> **EXERCISE PROMPT**
Scan the entries below. Return every line that includes "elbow".
■ ■ ■ ■
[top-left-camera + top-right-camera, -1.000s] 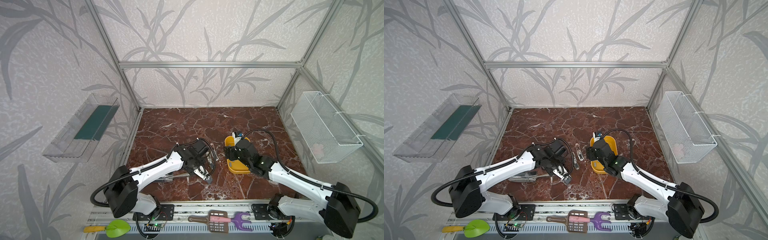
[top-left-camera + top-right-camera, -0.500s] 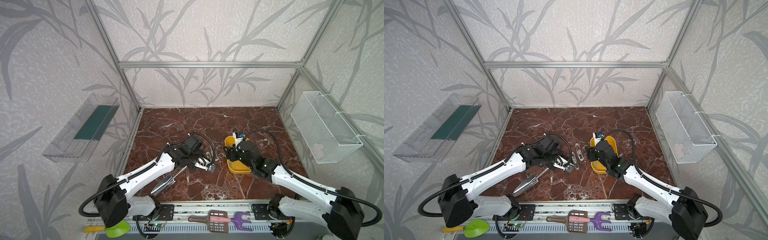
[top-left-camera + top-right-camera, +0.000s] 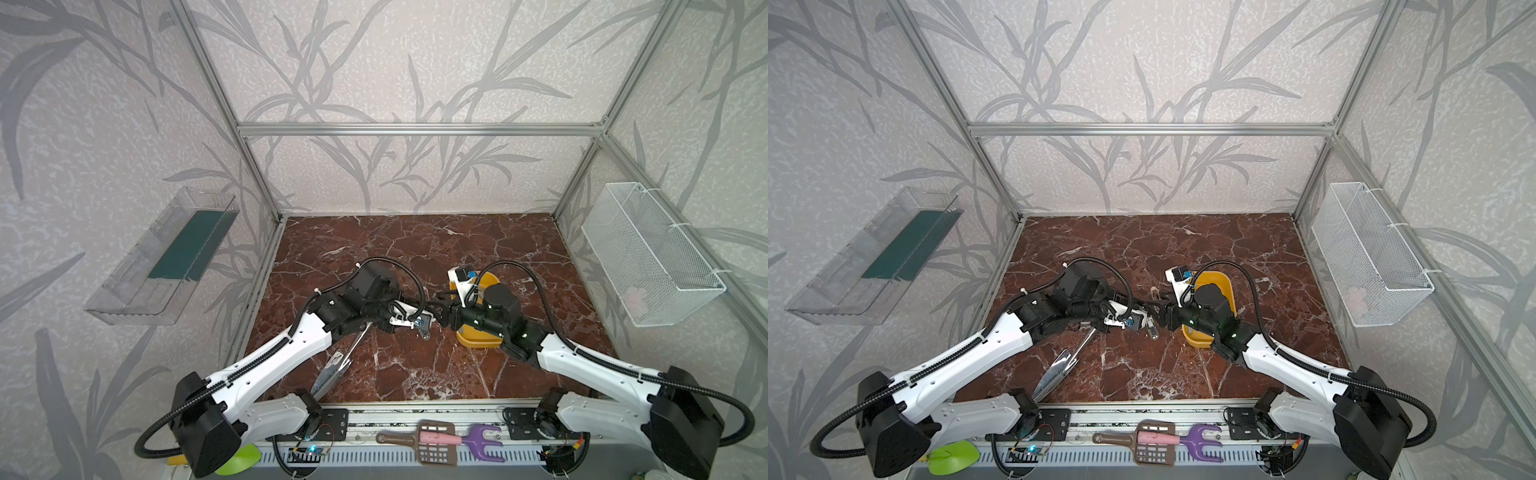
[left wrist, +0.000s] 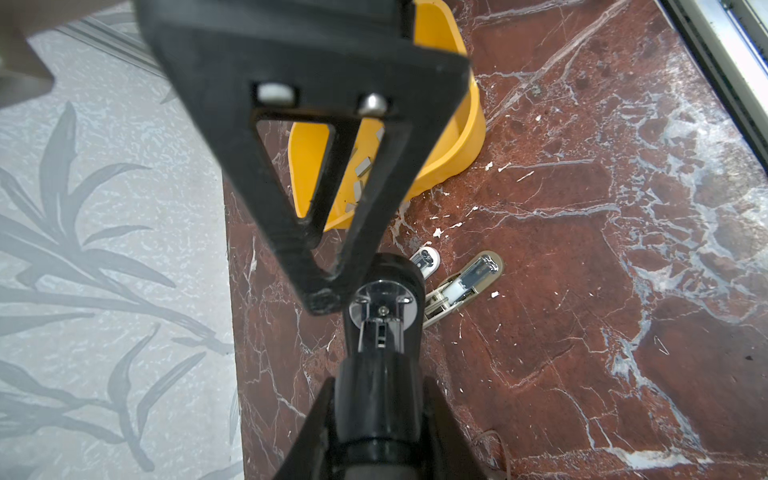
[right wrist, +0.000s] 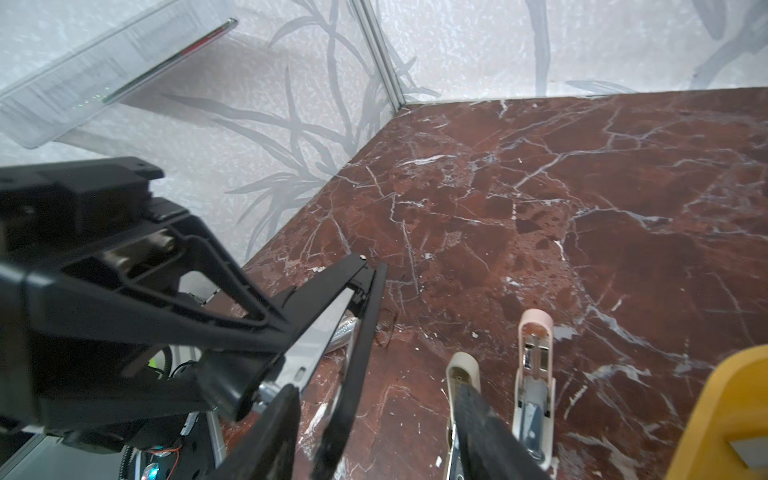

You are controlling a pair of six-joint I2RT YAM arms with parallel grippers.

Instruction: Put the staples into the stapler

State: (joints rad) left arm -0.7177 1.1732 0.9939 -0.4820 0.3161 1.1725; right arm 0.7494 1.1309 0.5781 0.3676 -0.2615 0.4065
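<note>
Both top views: my left hand and right hand meet tip to tip above the middle of the desk, just beside the yellow tray. Left is clamped on one end of the stapler. Its long silver part slants toward the front edge, and I cannot tell whether its tip rests on the desk. My guess at the reason: held up and open, it presents the channel to the right hand. The right arm covers most of the tray, so no staples can be made out here.

Left wrist view: my fingers flank the stapler's black body, chrome end facing out. A right-hand fingertip sits right at that chrome end, touching or just short, I cannot tell which. Through that finger's frame the staples lie loose in the tray as grey strips, none lifted. A small stapler lies splayed open on the desk near the tray, untouched.

Right wrist view: right fingers stand apart, with nothing pinched between them that I can make out. The left hand fills one side. The small stapler's two halves lie beyond, and the tray rim shows at the corner.

Writing: none legible in any view. A blue patch on a wrist camera mount is too small to read.
</note>
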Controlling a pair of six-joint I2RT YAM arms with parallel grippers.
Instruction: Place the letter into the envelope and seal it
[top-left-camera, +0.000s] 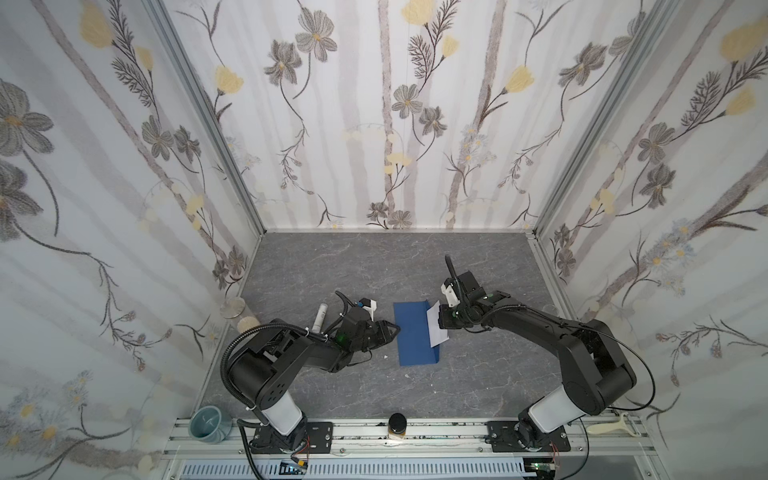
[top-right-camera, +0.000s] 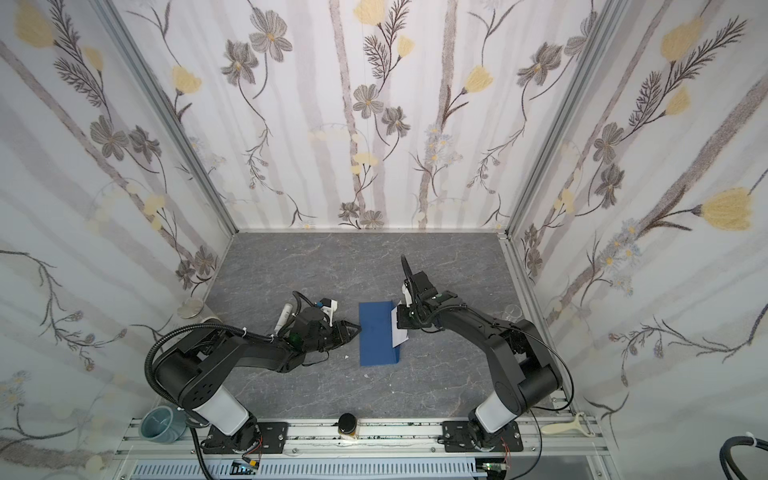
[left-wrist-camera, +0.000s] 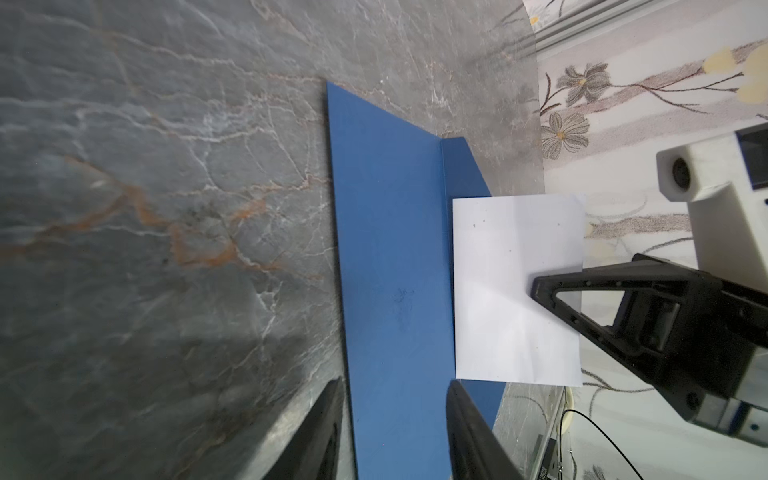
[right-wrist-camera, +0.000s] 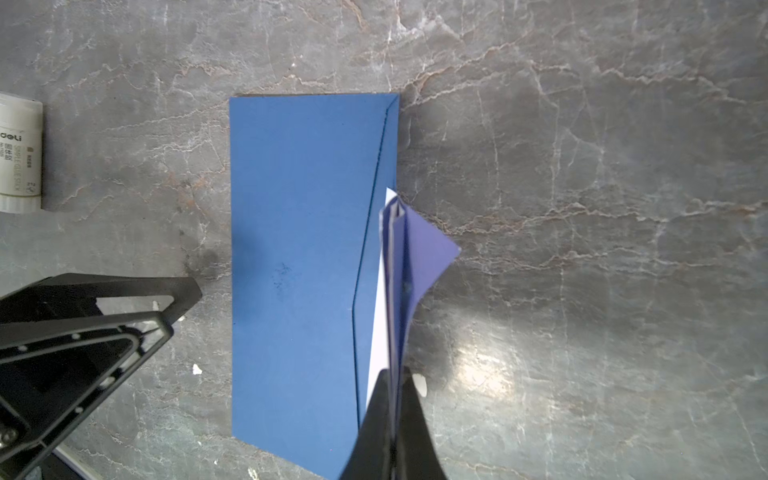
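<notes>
A dark blue paper envelope (top-left-camera: 415, 334) lies on the grey marbled tabletop (top-left-camera: 374, 266), floral walls (top-left-camera: 395, 124) around. The right gripper (right-wrist-camera: 392, 380) pinches the white paper letter (left-wrist-camera: 515, 270). The left gripper (left-wrist-camera: 395, 386) gapes.

bright, even overhead light, soft glare on the grey tabletop (right-wrist-camera: 478, 374), wide-angle distortion at edges

envelope (right-wrist-camera: 291, 249): matt blue paper | letter (left-wrist-camera: 498, 270): smooth white paper | tabletop (right-wrist-camera: 582, 166): glossy grey stone-look

Dk blue envelope (top-left-camera: 411, 336), white letter (top-left-camera: 437, 330), grey marbled table (left-wrist-camera: 166, 124) w/ orange veins, grey-yellow floral wallpaper (top-left-camera: 374, 104).
</notes>
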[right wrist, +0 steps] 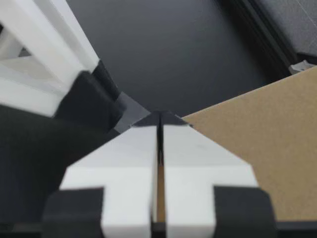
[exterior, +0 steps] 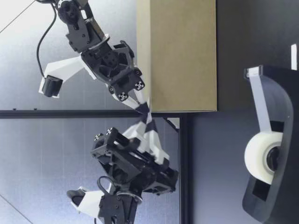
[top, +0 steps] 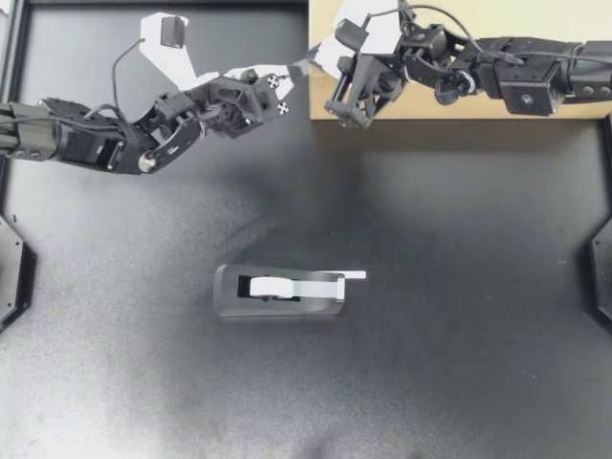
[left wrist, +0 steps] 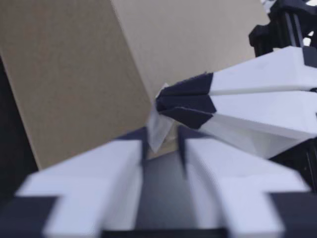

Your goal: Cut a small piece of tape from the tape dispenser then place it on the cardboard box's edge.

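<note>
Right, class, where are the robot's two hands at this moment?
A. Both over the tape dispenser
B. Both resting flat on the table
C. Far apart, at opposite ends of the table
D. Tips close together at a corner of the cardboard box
D: in the top view my left hand and my right hand bring their tips close together at a corner of the cardboard box, while the tape dispenser sits apart mid-table.

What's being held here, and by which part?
My right gripper pinches the small tape piece by one end; my left gripper holds nothing.
</note>
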`<state>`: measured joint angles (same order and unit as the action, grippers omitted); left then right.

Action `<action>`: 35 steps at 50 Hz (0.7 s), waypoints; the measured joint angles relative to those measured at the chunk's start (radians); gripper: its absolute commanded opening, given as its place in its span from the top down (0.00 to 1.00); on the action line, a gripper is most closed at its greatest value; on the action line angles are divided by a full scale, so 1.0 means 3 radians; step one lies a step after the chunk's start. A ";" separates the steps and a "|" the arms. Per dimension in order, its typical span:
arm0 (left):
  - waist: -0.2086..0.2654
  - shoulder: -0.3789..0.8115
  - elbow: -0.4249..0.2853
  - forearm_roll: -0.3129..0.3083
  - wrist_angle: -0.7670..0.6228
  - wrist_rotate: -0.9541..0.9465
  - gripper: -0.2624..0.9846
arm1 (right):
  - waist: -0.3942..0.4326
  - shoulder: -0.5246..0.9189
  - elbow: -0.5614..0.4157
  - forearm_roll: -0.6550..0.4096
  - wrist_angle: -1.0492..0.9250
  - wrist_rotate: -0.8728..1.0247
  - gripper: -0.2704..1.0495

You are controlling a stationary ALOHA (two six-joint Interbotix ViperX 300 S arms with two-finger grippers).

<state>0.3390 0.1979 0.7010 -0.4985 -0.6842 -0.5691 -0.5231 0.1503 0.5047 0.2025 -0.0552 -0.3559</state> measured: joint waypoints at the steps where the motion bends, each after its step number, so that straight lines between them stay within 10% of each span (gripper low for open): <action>1: 0.0000 0.0000 0.0000 0.0000 0.0005 0.0000 0.43 | 0.0000 0.0000 0.0000 0.0000 0.0000 0.0000 0.88; 19: -0.0020 -0.0072 0.0143 0.0005 0.0005 0.0077 0.48 | -0.0005 -0.0061 0.0000 0.0000 0.0005 0.0036 0.88; 35: -0.0368 -0.0583 0.0476 0.0036 0.0005 0.0818 0.49 | 0.0337 -0.0660 0.0148 0.0000 0.0072 0.0056 0.88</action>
<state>0.2286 0.0230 0.8437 -0.4878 -0.6826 -0.3237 -0.4218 -0.0476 0.5492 0.2025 -0.0337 -0.3390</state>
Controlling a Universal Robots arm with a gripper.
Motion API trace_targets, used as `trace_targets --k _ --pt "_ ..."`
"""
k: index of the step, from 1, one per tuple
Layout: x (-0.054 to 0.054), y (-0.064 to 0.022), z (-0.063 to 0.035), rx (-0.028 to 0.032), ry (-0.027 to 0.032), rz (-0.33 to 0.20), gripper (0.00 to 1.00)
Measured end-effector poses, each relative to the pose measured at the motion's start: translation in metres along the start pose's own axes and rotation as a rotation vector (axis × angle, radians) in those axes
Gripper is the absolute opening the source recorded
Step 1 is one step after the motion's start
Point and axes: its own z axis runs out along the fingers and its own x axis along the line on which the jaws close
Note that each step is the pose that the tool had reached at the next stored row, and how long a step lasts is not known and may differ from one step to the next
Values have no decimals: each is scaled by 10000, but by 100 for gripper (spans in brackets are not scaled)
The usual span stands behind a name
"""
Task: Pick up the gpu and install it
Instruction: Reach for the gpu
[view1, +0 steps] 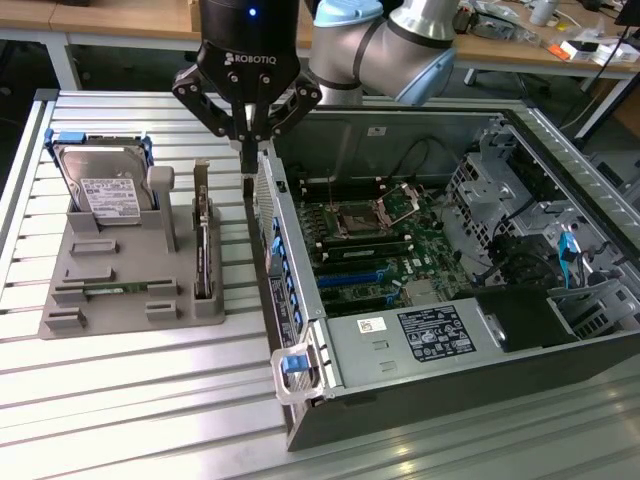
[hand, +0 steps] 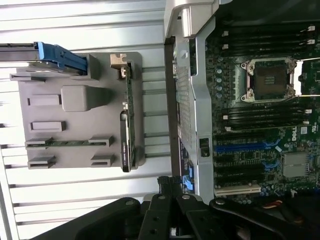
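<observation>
The gpu (view1: 203, 248) stands on its long edge in a slot of the grey holder (view1: 130, 270), green board and black shroud showing, silver bracket at its far end. In the wrist view the gpu (hand: 128, 117) is a thin upright strip along the edge of the holder (hand: 75, 100). My gripper (view1: 249, 160) hangs shut with nothing between its fingers, a little to the exterior view's right of the gpu, over the gap between the holder and the case wall. The wrist view has the gripper (hand: 169, 189) with fingers closed together.
An open computer case (view1: 300, 330) lies at the exterior view's right, motherboard (view1: 375, 240) exposed with blue slots (view1: 355, 275). A silver hard drive (view1: 105, 185) and a memory stick (view1: 115, 290) share the holder. Everything rests on a ribbed aluminium table (view1: 130, 400).
</observation>
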Motion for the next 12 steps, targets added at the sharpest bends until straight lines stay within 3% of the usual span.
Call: trace_targets --k 3,10,12 --pt "43 -4 -2 37 -1 -2 11" --pt "107 -8 -4 52 -3 -2 11" --pt "116 -12 -4 -56 6 0 11"
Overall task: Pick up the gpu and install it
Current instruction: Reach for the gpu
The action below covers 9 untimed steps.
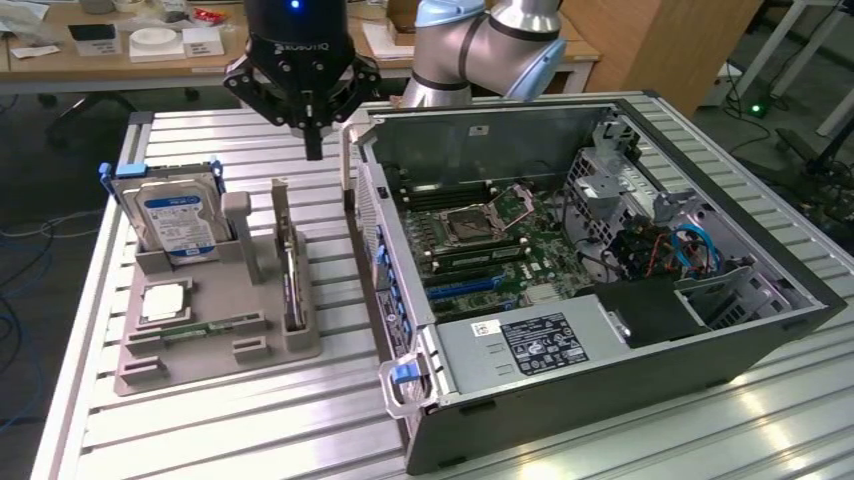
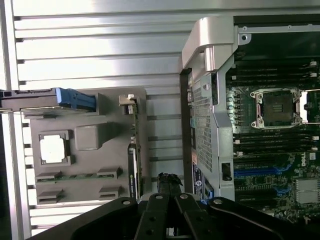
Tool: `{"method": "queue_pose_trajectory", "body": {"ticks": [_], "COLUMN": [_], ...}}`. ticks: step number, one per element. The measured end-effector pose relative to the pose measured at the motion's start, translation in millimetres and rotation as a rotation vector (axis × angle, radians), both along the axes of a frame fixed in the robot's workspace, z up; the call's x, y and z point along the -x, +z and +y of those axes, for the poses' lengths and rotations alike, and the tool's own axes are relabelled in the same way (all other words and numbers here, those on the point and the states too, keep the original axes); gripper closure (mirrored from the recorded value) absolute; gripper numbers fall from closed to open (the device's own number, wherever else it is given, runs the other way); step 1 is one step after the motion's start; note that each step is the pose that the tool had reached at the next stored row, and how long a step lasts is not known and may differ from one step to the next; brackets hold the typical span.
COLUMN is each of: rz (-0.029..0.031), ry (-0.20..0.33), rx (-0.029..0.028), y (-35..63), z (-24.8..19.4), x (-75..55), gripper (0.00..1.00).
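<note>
Where the ribbed, silvery aluminium worktop ends, a lab room begins, with wooden desks strewn with papers at the back and cables on the floor. On the worktop sit one open black computer tower case, lying on its side with the motherboard exposed, and one grey moulded holder tray. The tray carries one silver hard drive with a blue-white label, one square processor chip, one slim green memory stick and one gpu. The gpu is a thin dark card standing on edge in its slot, with a pale bracket strip at one end. One black pincer hangs above the worktop between tray and case, jaws fully closed, holding nothing and clear of the gpu.
</note>
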<state>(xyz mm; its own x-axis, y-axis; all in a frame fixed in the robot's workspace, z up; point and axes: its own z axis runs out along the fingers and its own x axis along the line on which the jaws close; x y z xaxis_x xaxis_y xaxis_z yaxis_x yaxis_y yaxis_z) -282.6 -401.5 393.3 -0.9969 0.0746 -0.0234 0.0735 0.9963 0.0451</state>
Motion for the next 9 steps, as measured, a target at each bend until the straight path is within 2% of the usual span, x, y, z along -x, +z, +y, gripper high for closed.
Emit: {"method": "queue_pose_trajectory", "body": {"ticks": [9], "rz": [0.0001], "ry": [0.0], "rx": [0.0001], "y": [0.0], "z": [-0.6], "x": [12.4], "gripper": [0.9]}}
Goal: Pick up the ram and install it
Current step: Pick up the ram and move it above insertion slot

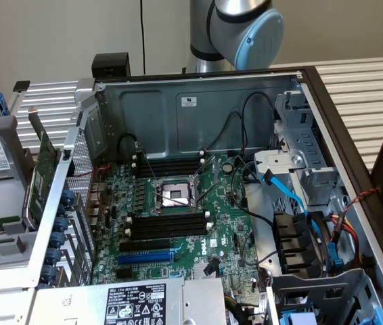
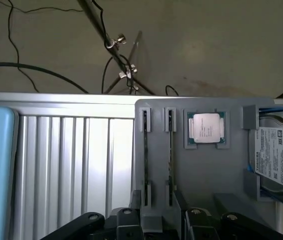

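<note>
In the wrist view a grey holder (image 2: 206,175) has two narrow upright slots. The ram (image 2: 170,150) stands in one of them, seen edge-on as a thin dark strip; a similar strip (image 2: 145,155) fills the slot beside it. My gripper (image 2: 157,202) hovers over the near end of these slots, open, with its black fingertips (image 2: 135,197) apart on either side and nothing between them. In the exterior view the open computer case (image 1: 198,101) lies on the table, and empty black memory slots (image 1: 168,223) flank the processor socket (image 1: 176,195).
A processor (image 2: 206,127) and a hard drive (image 2: 279,157) sit in the same holder. A green expansion card (image 1: 42,176) stands at the case's left wall. Blue and black cables (image 1: 293,196) cross the case's right side. The arm's base (image 1: 235,30) rises behind the case.
</note>
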Robot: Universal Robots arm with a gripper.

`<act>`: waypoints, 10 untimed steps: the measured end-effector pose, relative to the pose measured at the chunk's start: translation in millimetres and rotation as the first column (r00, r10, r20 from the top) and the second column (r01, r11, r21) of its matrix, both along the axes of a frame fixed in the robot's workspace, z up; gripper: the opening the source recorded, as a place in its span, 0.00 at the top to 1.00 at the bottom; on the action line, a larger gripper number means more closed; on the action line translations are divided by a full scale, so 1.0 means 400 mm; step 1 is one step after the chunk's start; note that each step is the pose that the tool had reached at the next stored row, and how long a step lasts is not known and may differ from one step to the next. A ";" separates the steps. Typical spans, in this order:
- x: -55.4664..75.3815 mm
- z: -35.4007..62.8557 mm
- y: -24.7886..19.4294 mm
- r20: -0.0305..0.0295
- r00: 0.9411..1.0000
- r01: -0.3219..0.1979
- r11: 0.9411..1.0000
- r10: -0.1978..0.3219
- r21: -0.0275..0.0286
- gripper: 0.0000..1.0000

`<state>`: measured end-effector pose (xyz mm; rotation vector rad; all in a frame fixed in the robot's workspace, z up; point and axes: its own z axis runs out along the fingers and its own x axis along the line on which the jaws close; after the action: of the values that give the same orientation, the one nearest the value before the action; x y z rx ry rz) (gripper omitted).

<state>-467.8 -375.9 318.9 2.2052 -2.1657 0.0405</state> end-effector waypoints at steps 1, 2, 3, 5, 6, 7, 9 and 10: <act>0.000 -0.005 0.000 0.000 1.000 0.000 1.000 0.000 0.000 0.62; 0.001 -0.009 0.000 0.000 1.000 0.000 1.000 0.000 0.000 0.62; 0.002 -0.014 0.000 0.000 1.000 0.000 1.000 0.000 0.000 0.62; 0.006 -0.023 0.000 0.000 1.000 0.000 1.000 0.000 0.000 0.62; 0.008 -0.027 0.000 0.000 1.000 0.000 1.000 0.000 0.000 0.62; 0.008 -0.032 0.000 0.000 1.000 0.000 1.000 0.000 0.000 0.62; 0.008 -0.041 0.000 0.000 1.000 0.000 1.000 0.000 0.000 0.62; 0.008 -0.045 0.000 0.000 1.000 0.000 1.000 0.000 0.000 0.62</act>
<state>-464.4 -376.1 300.7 2.2053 -2.1657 0.0403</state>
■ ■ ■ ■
> **EXERCISE ANSWER**
  - elbow: -0.4249..0.2853
  - elbow: -0.5614..0.4157

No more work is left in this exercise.